The difference between Monty Python skits and political debates is that Monty Python was trying to be absurd.
It was utterly absurd when McCain and Obama were arguing with each other about who would provide the most in tax cuts. Next year’s deficit is projected to be as much as $1,000 billion (a trillion or a million million) and they are clamoring to cut taxes. Do they really think that we Americans are so stupid that we don’t realize that tax cuts that fuel deficits don’t make us better off? Or are they really that stupid? Can anyone pronounce “credit crisis?”
Obama had the good sense to talk about needed investments. Why Obama did not make more effort to distinguish between government spending and government investment is lost on me. The American people need to be reminded that things like the interstate highway system, the Internet, and the GI Bill were fabulous investments that more than paid for themselves. Today there are even more opportunities for such incredible investments – in everything from biology research and nanotechnology and alternative energy to transforming school systems to educate and train people able to work in such fields. And getting back to deficit spending, it was no coincidence that when deficits became surpluses in the 90s, investment and business formation boomed. Government borrowing squeezes out business borrowing. Can anyone pronounce “credit crisis?”
In an age of globalization, it is ridiculous to talk about ending reliance on foreign oil unless or until we end reliance on oil. The mix of oil we consume through free markets will always pretty much look like the mix of oil on global markets. Can anyone pronounce “credibility crisis?”
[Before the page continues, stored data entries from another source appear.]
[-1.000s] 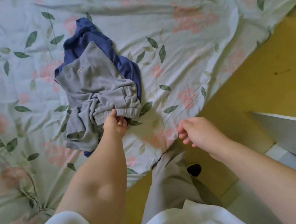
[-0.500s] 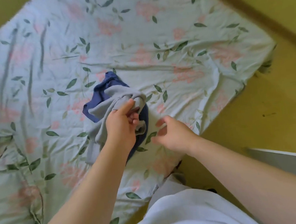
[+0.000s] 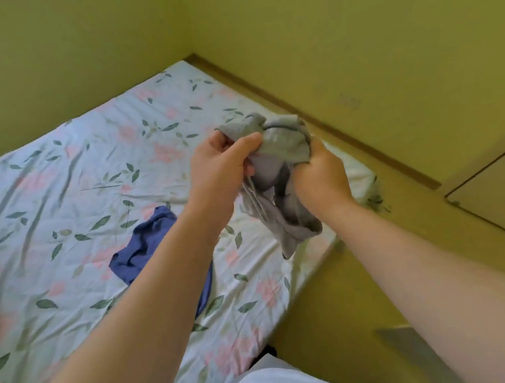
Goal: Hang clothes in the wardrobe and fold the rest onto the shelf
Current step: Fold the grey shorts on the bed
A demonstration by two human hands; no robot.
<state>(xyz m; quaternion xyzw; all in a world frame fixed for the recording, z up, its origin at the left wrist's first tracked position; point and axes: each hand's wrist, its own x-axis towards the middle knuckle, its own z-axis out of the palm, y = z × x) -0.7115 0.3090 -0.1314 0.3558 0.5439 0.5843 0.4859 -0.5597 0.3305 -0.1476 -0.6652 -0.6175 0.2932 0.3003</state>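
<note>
Open bedspread, walled corner behind
A blue garment (image 3: 141, 248) lies on the mattress (image 3: 60, 194); walls (image 3: 354, 42) close its far sides.

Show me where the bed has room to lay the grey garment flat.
Bare sheet lies between the blue garment and the far wall, and left of it. Crowded: the sheet's right edge, under the hanging grey garment.

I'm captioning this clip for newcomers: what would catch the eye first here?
The left hand and right hand both grip a bunched grey garment, held up over the flowered bedsheet. A blue garment lies on the sheet, partly hidden by the left forearm.
</note>
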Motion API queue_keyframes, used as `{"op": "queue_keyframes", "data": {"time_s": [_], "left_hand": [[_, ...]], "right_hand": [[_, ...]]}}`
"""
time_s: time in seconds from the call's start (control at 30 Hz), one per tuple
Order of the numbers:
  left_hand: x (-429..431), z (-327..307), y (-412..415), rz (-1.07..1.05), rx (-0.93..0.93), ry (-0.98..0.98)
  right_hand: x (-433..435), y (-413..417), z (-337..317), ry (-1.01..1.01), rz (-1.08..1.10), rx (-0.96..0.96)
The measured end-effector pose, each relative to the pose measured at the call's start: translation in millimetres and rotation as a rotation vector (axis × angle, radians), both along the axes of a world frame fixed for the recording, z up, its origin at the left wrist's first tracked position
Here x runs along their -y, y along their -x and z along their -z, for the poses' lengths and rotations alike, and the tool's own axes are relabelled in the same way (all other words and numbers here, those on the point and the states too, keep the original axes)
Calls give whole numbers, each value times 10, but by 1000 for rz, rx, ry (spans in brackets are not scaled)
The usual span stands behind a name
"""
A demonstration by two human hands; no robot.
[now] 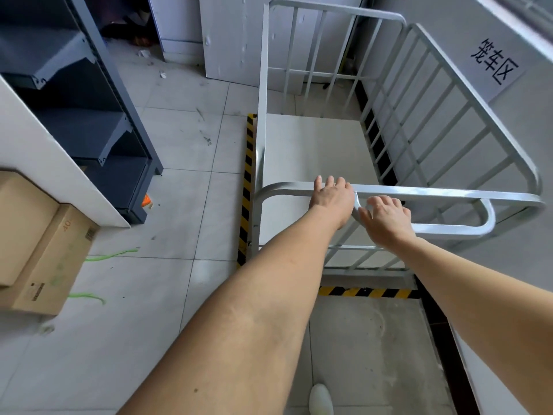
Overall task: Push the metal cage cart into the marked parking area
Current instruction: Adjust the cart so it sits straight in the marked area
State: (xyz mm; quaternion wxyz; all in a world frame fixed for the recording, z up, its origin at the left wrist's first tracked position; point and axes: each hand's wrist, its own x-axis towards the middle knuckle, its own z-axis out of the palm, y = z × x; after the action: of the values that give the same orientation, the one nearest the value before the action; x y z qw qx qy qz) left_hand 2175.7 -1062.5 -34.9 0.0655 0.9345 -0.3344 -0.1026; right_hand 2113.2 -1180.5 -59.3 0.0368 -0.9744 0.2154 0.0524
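Observation:
The metal cage cart (443,121), silver with barred sides and a white floor panel, stands against the right wall. Black-and-yellow striped tape (247,187) runs along its left side and a second strip (368,292) lies just behind its near edge; the cart sits inside these lines. My left hand (330,199) rests over the top rail of the near side, fingers draped on the bar. My right hand (386,220) is beside it, fingers spread and touching the same rail near a vertical bar.
A dark metal shelf unit (89,94) stands at left behind a white panel. Cardboard boxes (39,256) are stacked at the lower left. A wall sign with black characters (493,59) is at the right. White cabinets (227,34) stand beyond the cart. My shoe (320,399) shows on the tiled floor.

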Motion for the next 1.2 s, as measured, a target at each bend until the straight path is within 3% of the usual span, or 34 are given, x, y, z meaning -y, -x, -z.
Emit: {"op": "queue_keyframes", "data": {"time_s": [0.33, 0.57, 0.9, 1.2], "left_hand": [[-149, -372, 399, 73, 8, -3], [-284, -342, 255, 152, -110, 9], [-315, -663, 162, -81, -241, 165], [-73, -738, 479, -175, -211, 113]], "right_hand": [[-228, 219, -353, 13, 38, -13], [-188, 308, -398, -47, 104, 2], [64, 322, -474, -170, 45, 90], [768, 535, -599, -200, -21, 153]]}}
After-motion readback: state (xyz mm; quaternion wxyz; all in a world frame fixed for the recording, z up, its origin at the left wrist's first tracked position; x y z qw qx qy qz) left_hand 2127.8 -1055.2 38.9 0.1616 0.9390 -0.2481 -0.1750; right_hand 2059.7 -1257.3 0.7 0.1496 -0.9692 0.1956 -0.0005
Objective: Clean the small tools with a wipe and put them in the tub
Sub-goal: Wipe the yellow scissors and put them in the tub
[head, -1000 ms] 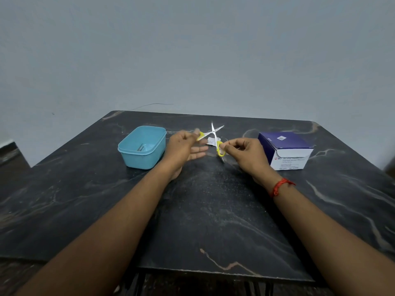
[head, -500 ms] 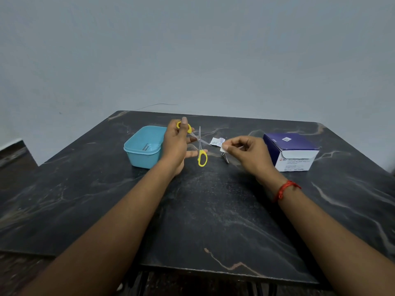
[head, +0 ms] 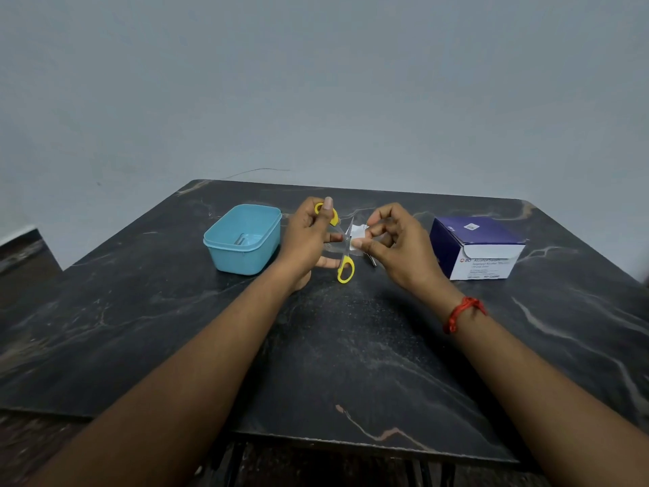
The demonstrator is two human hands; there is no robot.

One of the odder proposals thrown out by McCain (almost as odd as his defense of the “drill baby drill” chant while claiming to be one of the early defenders of climate change initiatives) was his casual mention of a “troops to teaching” bill that would allow veterans to go right into teaching without needing those (and this said with a grimace) “credentials that they require in some states." So, having worn a uniform somehow exempts a person from the need to meet state teaching standards?
We spend the most per capita on education and health care and we rank near the bottom of the industrialized countries in measures like math and science and infant mortality. Obama’s solution to high expense and poor results in health care is more government. McCain’s solution to high expense and poor results in education is less government. I have no doubt that their plans will work.
Finally, the most absurd thing about the debate was how the first third of this debate seemed to be taken up with accusations and defense of character. This when the American people are watching a slow motion train wreck of America’s financial system, when 86% of Americans think that we’re on the wrong track. McCain seemed not to understand that the American people would be less interested in his hurt feelings than what he proposed to do to get the country back on the right track.
It seems as though McCain missed his opportunity to gain ground on Obama tonight. I am almost beginning to feel sorry for McCain, seeing various polls that suggest Obama led by 8 to 14 percent before the debate and that the percentage of undecided voters who thought he won tonight’s debate is nearly double those who thought McCain had won. But I’d much rather feel sorry for McCain than for the country that has already suffered under 8 years of Republican’s confident and cheery incompetence.